A Renton woman inspired bake sales around the world to stop Asian hate
When the pandemic hit, Renton’s Kat Lieu did what many Americans did: she started baking. But there were particular flavors that she craved.
“I wanted to bake the Asian way,” said Lieu. “Where I could eat all these foods that brought me so much comfort, like my egg tarts, things that I’ve had in Hong Kong, things I had in my childhood. Thinking back on the moon cakes, the milk breads, the mochis.”
But she’d never baked these treats before, so she went online for recipes.
“There was no collective network or space where I could bounce an idea off of other people who were also interested in baking this way,” said Lieu. “So if I wanted to know how to make an egg tart, do I use lard or do I use vegetable fat?”
So Lieu started a group on Facebook called Subtle Asian Baking, a spin-off from the already existing Subtle Asian groups. What is subtle Asian? Here’s Lieu’s interpretation:
“Let’s say I make a macaron and I use matcha,” said Lieu. “A macaron is a French creation, but by adding that matcha now I have a subtle Asian baked goodie. A bit like fusion. Let’s say I mix my dough with chopsticks. Let’s say I’m making a chiffon cake, that I remember my grandma made for me, filled with light cream and fresh fruits. She learned from restaurants in Vietnam. It’s a chiffon cake with some French inspiration, but it’s also very subtly Asian.”
Lieu started the group last May, May is Asian American and Pacific Islander Heritage Month, and it has since ballooned to 140,000 followers on Facebook and 130,000 on Instagram.
“Not just Asians,” said Lieu. “We welcome anyone who wants to bake this way, they’re welcome to join.”
Last year, the media reported on a rash of anti-Asian hate crimes.

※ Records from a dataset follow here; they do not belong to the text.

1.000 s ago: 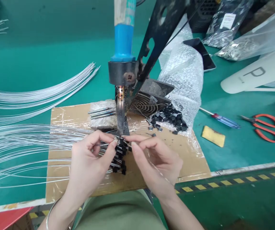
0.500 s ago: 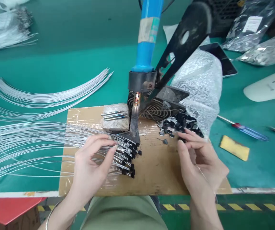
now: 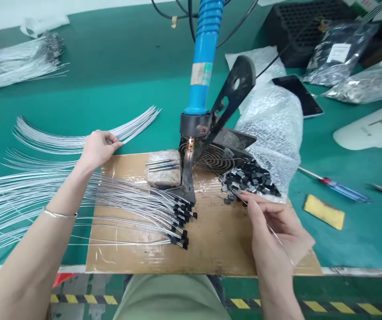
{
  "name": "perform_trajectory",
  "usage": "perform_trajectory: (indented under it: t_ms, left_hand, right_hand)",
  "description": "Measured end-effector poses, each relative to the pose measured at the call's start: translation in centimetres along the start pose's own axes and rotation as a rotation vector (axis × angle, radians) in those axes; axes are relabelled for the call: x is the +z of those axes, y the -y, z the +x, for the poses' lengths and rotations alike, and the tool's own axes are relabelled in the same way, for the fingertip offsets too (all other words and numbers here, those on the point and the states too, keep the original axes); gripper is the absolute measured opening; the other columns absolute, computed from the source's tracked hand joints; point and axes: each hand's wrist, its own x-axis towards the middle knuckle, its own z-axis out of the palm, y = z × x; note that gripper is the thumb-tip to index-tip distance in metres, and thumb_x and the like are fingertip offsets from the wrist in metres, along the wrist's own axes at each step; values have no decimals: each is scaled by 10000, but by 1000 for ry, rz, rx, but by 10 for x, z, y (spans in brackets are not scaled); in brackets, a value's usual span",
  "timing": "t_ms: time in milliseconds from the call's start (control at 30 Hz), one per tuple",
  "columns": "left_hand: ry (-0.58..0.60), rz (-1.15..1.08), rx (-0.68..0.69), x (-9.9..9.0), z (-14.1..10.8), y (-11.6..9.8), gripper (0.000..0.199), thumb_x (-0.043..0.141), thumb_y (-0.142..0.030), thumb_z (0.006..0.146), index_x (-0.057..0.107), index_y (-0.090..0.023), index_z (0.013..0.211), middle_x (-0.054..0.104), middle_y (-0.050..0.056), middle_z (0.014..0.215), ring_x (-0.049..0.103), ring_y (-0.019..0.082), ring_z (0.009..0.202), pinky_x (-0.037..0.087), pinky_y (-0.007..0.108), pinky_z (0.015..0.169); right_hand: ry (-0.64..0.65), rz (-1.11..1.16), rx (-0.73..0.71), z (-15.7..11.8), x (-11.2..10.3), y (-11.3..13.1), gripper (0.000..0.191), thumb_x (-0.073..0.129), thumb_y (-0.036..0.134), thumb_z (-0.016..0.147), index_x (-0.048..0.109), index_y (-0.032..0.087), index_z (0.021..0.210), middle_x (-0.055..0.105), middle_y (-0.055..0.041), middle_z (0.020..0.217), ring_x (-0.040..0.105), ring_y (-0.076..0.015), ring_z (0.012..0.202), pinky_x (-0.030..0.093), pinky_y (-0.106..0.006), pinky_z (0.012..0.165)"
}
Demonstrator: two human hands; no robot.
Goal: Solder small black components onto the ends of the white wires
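My left hand (image 3: pixel 99 149) reaches over the upper bundle of thin white wires (image 3: pixel 134 126), its fingers pinched at the bundle's lower edge; how many wires they grip is hidden. Beside the pile of small black pieces (image 3: pixel 251 178), my right hand (image 3: pixel 274 226) is closed on a thin silvery wire (image 3: pixel 280 242) that runs back across the palm. Its fingertips are at the pile's near edge. Between the hands, white wires with black ends (image 3: pixel 179 213) lie on a brown board (image 3: pixel 217 249). A blue-handled soldering iron (image 3: pixel 202 75) points down above them, clamped in a black stand (image 3: pixel 232 89).
A pale block (image 3: pixel 164 171) with several thin metal rods stands left of the iron tip. Bubble wrap (image 3: pixel 271 124), a phone-like black slab (image 3: pixel 297 95), a screwdriver (image 3: pixel 344 190) and a yellow sponge (image 3: pixel 324 212) lie right. Behind are plastic bags (image 3: pixel 340 55) and a black crate (image 3: pixel 297 35).
My left hand has left the black-ended wires and moved up and left to the upper wire bundle. My right hand stays near the black pieces, shifted slightly. The camera view has tilted up a little.
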Motion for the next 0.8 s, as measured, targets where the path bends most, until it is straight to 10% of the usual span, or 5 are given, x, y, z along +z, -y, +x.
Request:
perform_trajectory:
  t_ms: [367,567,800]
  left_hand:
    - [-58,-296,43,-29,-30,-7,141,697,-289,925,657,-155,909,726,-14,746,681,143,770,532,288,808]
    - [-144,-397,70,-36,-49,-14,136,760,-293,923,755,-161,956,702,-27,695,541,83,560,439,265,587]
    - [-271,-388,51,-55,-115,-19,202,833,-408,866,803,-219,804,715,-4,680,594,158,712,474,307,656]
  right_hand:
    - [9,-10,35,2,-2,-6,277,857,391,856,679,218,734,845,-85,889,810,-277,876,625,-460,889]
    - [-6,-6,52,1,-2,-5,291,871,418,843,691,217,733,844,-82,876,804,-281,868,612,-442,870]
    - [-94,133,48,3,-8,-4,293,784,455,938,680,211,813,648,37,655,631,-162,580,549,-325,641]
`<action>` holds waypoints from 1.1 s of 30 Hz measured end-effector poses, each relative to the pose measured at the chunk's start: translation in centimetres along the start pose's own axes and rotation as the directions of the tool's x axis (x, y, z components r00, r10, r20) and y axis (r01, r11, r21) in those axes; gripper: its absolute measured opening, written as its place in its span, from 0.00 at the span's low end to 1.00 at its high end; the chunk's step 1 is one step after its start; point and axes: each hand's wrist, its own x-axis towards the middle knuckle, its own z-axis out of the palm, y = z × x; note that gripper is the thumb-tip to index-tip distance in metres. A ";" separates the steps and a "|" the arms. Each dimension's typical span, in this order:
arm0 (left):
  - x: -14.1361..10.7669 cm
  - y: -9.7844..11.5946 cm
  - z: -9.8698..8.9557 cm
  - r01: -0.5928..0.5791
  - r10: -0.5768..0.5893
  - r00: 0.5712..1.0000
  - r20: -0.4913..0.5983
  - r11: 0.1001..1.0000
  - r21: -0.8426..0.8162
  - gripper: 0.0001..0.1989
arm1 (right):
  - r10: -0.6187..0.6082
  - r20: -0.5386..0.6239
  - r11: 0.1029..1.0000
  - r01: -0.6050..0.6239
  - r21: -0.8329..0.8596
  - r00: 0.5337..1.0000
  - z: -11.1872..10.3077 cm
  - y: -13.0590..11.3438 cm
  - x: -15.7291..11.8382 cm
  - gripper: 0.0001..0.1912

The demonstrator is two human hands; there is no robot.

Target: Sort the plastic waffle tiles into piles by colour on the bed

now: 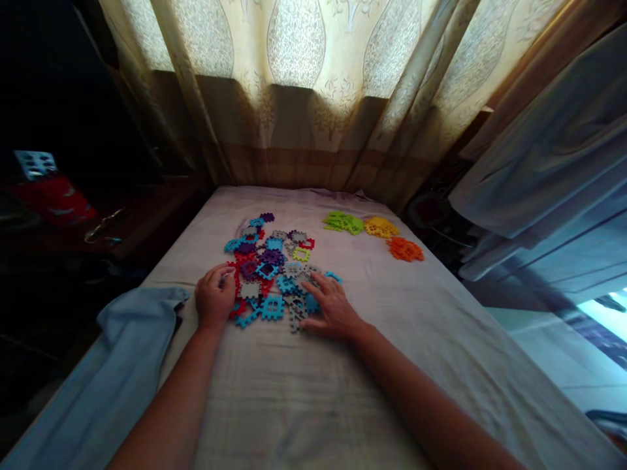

“We decided to have a purpose, which is to help stop Asian hate,” said Lieu. “Especially around May, which is Asian American and Pacific Islander Heritage Month. We are asking bakers from around the world to host their own bake sales. They could be virtual, they could be in person, and then they can donate proceeds to a fundraiser that we’ve chosen as a community. Last year we were raising funds for Welcome To Chinatown, a grassroots organization in New York City. We were able to buy 1,000 hot meals from local businesses and give them to older adults. This year we’re working with former Seattle [TV] anchor Michelle Li’s Very Asian Foundation.”
Subtle Asian Baking members have raised $30,000 since last May. Lieu is half Vietnamese and half Chinese and she says changing people’s perceptions of Asians in America is a matter of life and death.
“I’ve been a victim of hate crimes, I’ve been a victim of racism and microagression, so I feel a lot of fear and sometimes anger,” said Lieu. “Fortunately, we’re in Renton. I do feel a lot safer, I used to live in the Brooklyn area. But every time I hear something about a shooting, someone being pushed into the subways, Michelle Go, Christina Yuna Lee who are women who are very much like me; working women in their 30s, the same straight, black hair. Merely for existing for who they are and what they look like, were brutally murdered. You never know what will happen just for being who I am, just for being Asian. We were scared. I’m very frank about it.”
Lieu worked as a physical therapist for 13 years, but last year, thanks to Subtle Asian Baking getting national press, she was offered a cookbook deal and was able to quit her job to write Modern Asian Baking, out next month.
“It’s so important for this book to come out now because representation really, really matters. Not just during May, during AAPI month, during the entire year. We are as American as anyone else. Yes, I celebrate all these Asian holidays, but I also celebrate Thanksgiving, Halloween, and Christmas. We are not the others, we are as American as the next American.”